Jean-Gabriel Périot s’était déjà intéressé à Hiroshima dans un court métrage documentaire 200.000 fantômes (2007). Il revient dans cette ville qui lui est devenue familière à force de rencontres et d’échanges avec la population pour comprendre « comment l’histoire du bombardement persiste à survivre, comment elle continue à avoir un impact sur le présent. » Le film tente d’établir un équilibre entre deux temporalités : d’une part, « l’instantanéité de la rencontre amoureuse, et, d’autre part, le passé traumatique qui affleure à la surface du paysage urbain. »

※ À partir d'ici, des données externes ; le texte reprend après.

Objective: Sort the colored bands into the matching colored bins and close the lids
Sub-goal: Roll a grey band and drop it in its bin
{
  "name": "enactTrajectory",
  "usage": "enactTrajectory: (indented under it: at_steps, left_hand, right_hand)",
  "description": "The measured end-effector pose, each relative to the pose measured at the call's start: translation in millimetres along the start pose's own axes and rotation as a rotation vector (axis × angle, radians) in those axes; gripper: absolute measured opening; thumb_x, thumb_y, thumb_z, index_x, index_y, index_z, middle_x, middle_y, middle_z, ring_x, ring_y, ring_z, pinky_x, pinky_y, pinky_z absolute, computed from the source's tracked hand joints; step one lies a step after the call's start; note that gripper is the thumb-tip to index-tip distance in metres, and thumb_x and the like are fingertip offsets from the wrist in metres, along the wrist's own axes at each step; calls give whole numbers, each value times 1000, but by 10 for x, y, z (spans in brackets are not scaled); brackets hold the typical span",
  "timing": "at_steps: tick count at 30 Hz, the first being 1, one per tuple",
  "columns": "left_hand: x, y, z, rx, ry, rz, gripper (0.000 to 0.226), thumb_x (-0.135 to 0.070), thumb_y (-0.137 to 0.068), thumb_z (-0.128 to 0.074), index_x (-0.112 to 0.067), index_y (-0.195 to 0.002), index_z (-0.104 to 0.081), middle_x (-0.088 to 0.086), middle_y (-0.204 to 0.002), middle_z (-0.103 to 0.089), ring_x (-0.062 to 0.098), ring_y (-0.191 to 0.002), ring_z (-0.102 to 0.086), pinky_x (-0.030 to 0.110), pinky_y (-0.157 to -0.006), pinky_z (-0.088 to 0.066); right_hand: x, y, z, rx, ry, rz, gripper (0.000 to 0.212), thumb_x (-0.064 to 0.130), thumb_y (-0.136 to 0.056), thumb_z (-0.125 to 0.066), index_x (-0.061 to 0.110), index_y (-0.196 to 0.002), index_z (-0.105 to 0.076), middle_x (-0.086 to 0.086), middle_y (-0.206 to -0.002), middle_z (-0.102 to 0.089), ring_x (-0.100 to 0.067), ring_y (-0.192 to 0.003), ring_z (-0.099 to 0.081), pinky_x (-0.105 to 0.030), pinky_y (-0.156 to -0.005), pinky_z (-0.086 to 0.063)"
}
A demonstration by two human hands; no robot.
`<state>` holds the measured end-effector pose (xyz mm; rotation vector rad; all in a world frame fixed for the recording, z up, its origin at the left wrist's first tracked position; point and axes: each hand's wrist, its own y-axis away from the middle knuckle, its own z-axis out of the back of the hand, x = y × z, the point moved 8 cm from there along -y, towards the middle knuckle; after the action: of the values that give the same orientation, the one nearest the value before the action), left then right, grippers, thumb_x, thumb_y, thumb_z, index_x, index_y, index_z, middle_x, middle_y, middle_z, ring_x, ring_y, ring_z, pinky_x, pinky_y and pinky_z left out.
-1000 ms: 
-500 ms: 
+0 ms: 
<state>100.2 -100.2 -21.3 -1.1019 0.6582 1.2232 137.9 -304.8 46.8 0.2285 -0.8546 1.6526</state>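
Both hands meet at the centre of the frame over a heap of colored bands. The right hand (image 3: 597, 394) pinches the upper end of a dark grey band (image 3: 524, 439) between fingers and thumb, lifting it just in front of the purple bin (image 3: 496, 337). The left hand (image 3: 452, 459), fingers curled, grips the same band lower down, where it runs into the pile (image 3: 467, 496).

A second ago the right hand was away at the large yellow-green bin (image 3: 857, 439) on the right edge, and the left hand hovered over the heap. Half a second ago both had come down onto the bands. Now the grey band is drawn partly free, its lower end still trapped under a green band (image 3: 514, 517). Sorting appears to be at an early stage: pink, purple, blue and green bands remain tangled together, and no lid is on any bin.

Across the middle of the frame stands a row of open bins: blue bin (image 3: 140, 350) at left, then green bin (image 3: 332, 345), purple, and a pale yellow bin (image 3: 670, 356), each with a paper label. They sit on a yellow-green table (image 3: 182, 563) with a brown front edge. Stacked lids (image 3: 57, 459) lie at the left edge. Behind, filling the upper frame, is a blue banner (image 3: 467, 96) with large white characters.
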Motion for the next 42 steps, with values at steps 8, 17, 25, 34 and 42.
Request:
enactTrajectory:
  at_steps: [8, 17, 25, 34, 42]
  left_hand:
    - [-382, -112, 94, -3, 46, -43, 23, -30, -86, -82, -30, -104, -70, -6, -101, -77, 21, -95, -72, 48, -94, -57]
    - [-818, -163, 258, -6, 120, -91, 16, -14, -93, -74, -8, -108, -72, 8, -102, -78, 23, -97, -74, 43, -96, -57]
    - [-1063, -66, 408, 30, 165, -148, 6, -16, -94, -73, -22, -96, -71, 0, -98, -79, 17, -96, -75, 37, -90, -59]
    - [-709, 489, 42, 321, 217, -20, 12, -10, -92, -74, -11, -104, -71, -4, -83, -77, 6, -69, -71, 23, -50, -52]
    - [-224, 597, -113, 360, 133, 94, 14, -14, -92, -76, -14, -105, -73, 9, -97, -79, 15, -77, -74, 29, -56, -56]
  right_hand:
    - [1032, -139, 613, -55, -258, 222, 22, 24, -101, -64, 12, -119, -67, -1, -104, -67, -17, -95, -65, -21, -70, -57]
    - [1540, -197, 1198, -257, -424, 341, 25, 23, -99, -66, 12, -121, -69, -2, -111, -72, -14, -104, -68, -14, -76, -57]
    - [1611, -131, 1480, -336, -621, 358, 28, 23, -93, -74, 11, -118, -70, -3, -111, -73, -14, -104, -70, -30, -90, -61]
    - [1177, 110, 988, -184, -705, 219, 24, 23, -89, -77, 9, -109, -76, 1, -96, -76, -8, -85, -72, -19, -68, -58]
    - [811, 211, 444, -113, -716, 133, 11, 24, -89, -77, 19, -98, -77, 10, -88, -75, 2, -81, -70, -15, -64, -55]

Jean-Gabriel Périot développe son propre style de montage, entre documentaire, animation et vidéo de création. Son travail questionne de manière récurrente la violence et l’Histoire(. Après une quinzaine de courts métrages et autant de vidéos expérimentales, il réalise un premier long métrage documentaire en 2015, Une jeunesse allemande, sur la Fraction Armée Rouge, organisation terroriste d’extrême gauche, également surnommée « la bande à Baader ». Le film a été uniquement réalisé et monté avec les archives de la télévision allemande. Lumières d’été est son premier long métrage de fiction.